Dixon Brian E, Holmes John H
Department of Health Policy & Management, Richard M. Fairbanks School of Public Health, Indiana University, Indianapolis, IN, USA.
Center for Biomedical Informatics, Regenstrief Institute, Indianapolis, IN, USA.
Yearb Med Inform. 2024 Aug;33(1):70-72. doi: 10.1055/s-0044-1800721. Epub 2025 Apr 8.
To identify notable research contributions relevant to digital health applications for precision prevention published in 2023.
An extensive search was conducted to identify peer-reviewed articles published in 2023 that examined ways that informatics approaches and digital health applications could facilitate precision prevention. The selection process comprised three steps: 1) candidate best papers were first selected by the two section editors; 2) a diverse, international group of external informatics subject matter experts reviewed each candidate best paper; and 3) the final selection of four best papers was conducted by the editorial committee of the Yearbook. The section editors attempted to balance selection by authors' global region and areas with clinical medicine and public health.
Selected best papers represent studies that advanced knowledge surrounding the use of digital health applications to facilitate precision prevention. In general, papers identified in the search fell into one of the following categories: 1) applications in precision nutrition; 2) applications in precision medicine; and 3) applications in precision public health. The best papers spanned several disease targets, including Alzheimer's disease, HIV, and COVID-19. Several candidate papers sought to improve prediction of disease onset, whereas others focused on predicting response to interventions.
Although the selected papers are notable, significant work is needed to realize the full potential for precision prevention using digital health. Current data and applications only scratch the surface of the potential that information technologies can bring to support primary and secondary prevention in support of health and well-being for all populations globally.

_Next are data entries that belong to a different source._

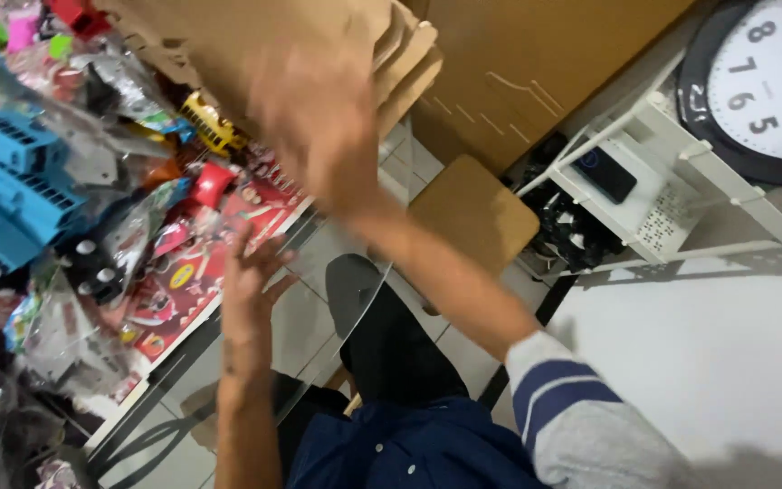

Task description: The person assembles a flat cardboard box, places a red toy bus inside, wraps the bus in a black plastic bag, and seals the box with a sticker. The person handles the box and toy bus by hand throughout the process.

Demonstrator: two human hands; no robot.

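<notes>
two bare hands show in the head view. right hand (319, 122), blurred, is raised with fingers spread, holding nothing, against the flat cardboard sheets (255, 41). left hand (251, 276) hovers open and empty at the edge of the glass table (319, 272), beside the red toy package (201, 263).
</notes>
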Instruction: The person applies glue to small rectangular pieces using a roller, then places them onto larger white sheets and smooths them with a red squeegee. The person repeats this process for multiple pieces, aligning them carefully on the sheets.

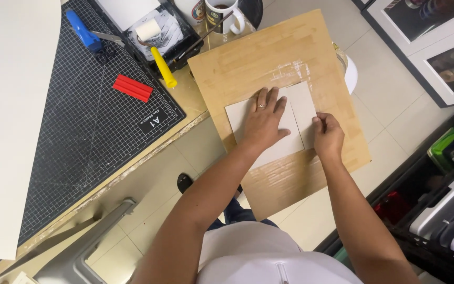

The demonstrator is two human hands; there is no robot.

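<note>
While a large cream sheet point(11, 121) covers the left part of the worktop point(187, 97), a black gridded cutting mat point(95, 131) lies beside it, reaching towards the worktop's front edge. Against the worktop's right corner a wooden board point(269, 63) juts out over the tiled floor point(395, 105). Two pale grey cardboard pieces lie on the board, near its middle: the wider left cardboard piece point(237, 115) and the narrower right cardboard piece point(305, 102), set edge to edge with a thin seam between them. At the worktop's far edge stands a black tray point(182, 44) holding a roll of white tape point(148, 30), and beside it a white mug point(222, 13) with a dark print. On the mat's far corner rests a blue-handled tool point(84, 31) with a metal blade, nearer the mat's right edge lies a pair of red bars point(132, 87), and a yellow-handled tool point(163, 67) leans off the tray onto the bare worktop.

The left hand point(264, 123) lies flat, fingers spread and loose, pressing down on the left cardboard piece across the seam; a ring shows on one finger. The right hand point(328, 135) is curled, its fingertips pinching at the right cardboard piece's near edge, just beside the left hand. A dark shoe point(185, 182) shows on the floor below the forearm
</note>
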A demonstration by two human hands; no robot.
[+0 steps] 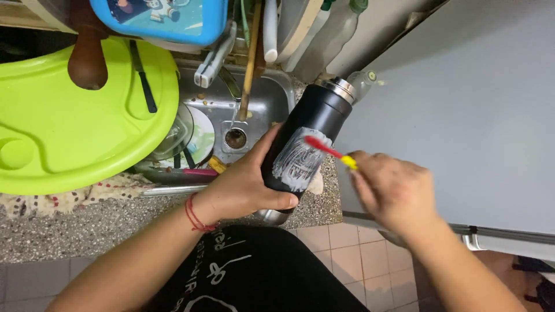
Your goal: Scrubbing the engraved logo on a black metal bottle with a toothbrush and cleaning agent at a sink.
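Observation:
My left hand [245,182] grips a black metal flask [312,124] by its lower half, tilted with its steel neck pointing up and right. White soap foam covers a patch on the flask's side. My right hand [393,188] holds a small brush with a red head and yellow handle [330,151], its bristles against the foamy patch. A red string is tied around my left wrist.
A steel sink [263,101] holds plates, utensils and a wooden stick. A lime green plastic tray [75,127] leans over its left side, a blue box [167,17] above it. Speckled counter [87,228], a patterned cloth, tiled floor and a grey appliance [462,115] at right.

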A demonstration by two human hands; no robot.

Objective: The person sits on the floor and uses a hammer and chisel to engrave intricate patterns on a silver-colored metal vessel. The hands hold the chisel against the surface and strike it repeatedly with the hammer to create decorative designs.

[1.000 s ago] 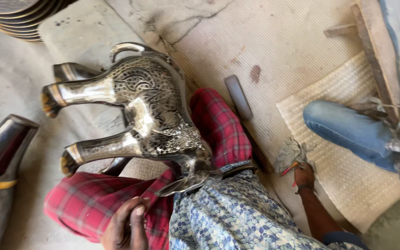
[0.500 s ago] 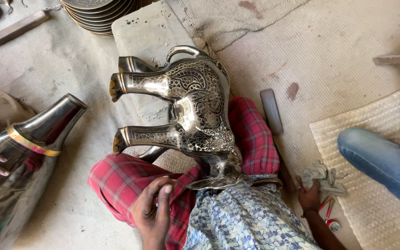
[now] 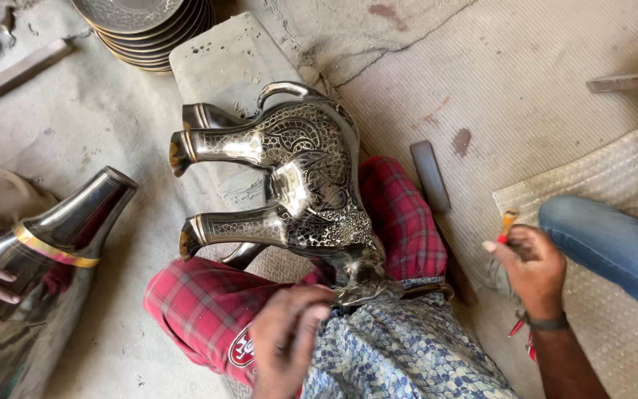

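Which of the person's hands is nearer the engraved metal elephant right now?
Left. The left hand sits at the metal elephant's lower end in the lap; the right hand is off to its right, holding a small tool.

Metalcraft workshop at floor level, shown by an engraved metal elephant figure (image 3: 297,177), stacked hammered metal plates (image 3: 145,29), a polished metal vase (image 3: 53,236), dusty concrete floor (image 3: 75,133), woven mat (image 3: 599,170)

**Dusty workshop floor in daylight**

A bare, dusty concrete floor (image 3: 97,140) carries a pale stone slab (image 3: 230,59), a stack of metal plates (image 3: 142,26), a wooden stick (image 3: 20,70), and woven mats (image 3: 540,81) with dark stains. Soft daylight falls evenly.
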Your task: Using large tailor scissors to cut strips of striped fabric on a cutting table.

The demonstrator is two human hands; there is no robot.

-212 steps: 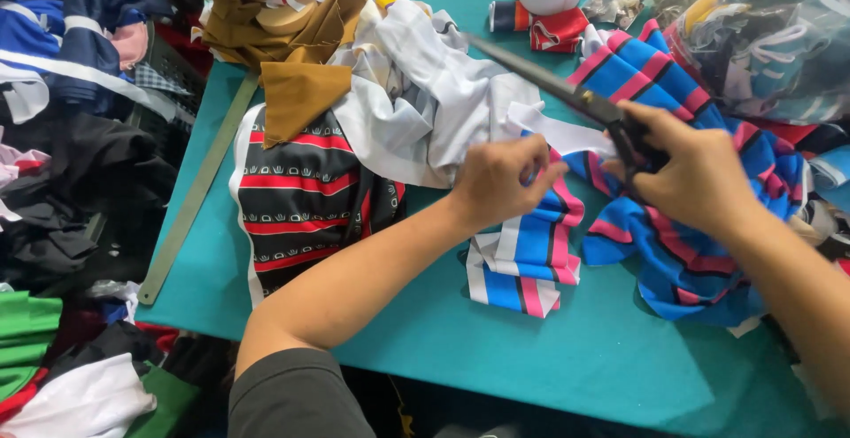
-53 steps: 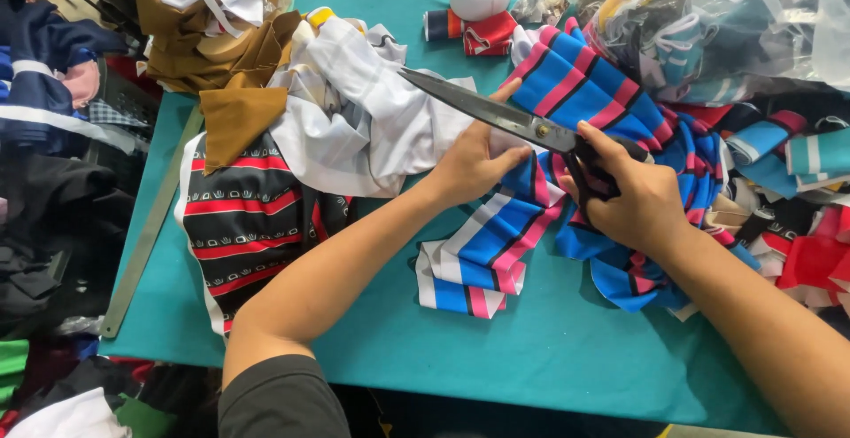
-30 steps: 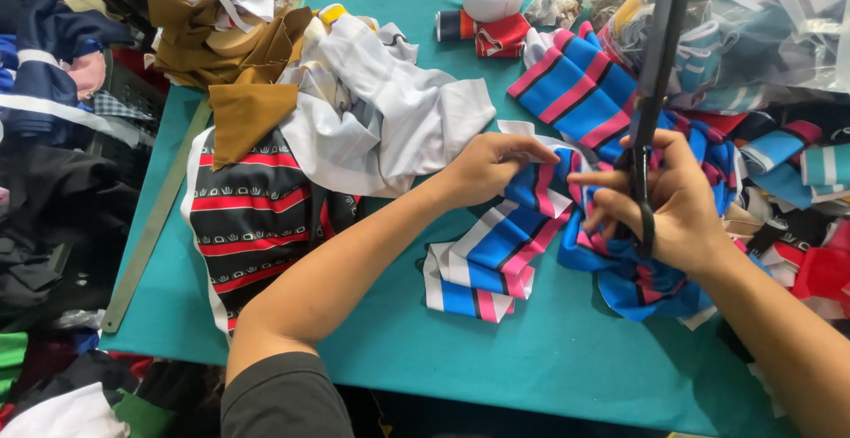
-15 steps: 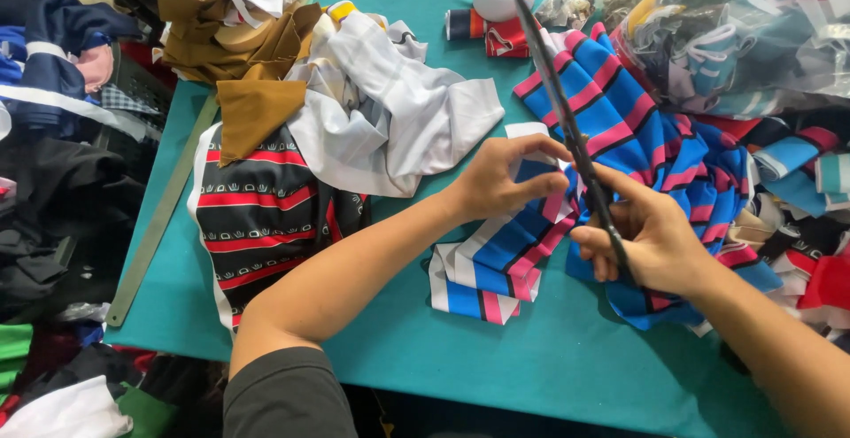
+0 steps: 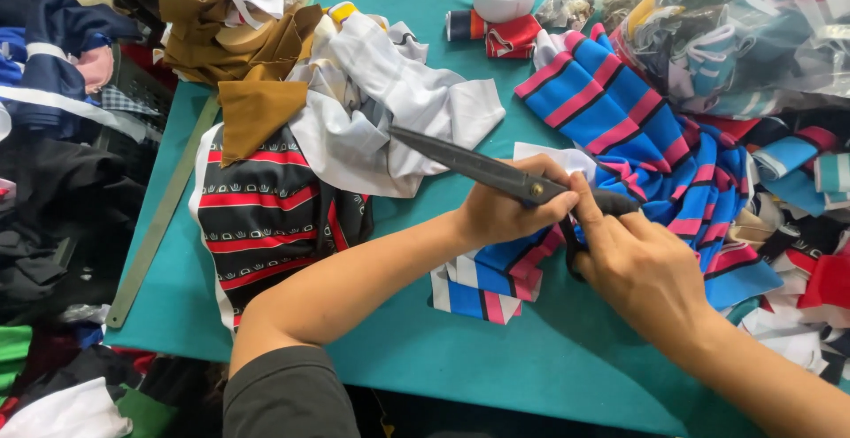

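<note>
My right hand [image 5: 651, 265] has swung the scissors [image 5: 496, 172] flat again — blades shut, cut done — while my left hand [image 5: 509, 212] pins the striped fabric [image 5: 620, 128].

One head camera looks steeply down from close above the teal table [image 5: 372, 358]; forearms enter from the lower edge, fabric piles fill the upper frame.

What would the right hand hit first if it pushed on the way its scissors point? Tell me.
Probably the white cloth: the right hand holds scissors whose blades point up-left, their tip already over its folds. Height above the cloth is unclear.
</note>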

识别2023年发表的与精准预防数字健康应用相关的显著研究贡献。
进行了广泛的检索,以识别2023年发表的、探讨信息学方法和数字健康应用可促进精准预防方式的同行评议文章。选择过程包括三个步骤:1)首先由两位栏目编辑选出候选最佳论文;2)一个多元化的国际信息学主题专家小组对每篇候选最佳论文进行评审;3)由年鉴编辑委员会最终选出四篇最佳论文。栏目编辑试图在按作者所在全球区域以及临床医学和公共卫生领域进行选择之间取得平衡。
入选的最佳论文代表了围绕使用数字健康应用促进精准预防的知识进展研究。总体而言,检索中确定的论文属于以下类别之一:1)精准营养中的应用;2)精准医学中的应用;3)精准公共卫生中的应用。最佳论文涵盖多个疾病靶点,包括阿尔茨海默病、艾滋病病毒和2019冠状病毒病。几篇候选论文试图改善疾病发病预测,而其他论文则专注于预测对干预措施的反应。
尽管入选的论文很显著,但要实现利用数字健康进行精准预防的全部潜力,仍需要开展大量工作。当前的数据和应用仅触及了信息技术在支持全球所有人群的健康和福祉方面进行一级和二级预防的潜力的表面。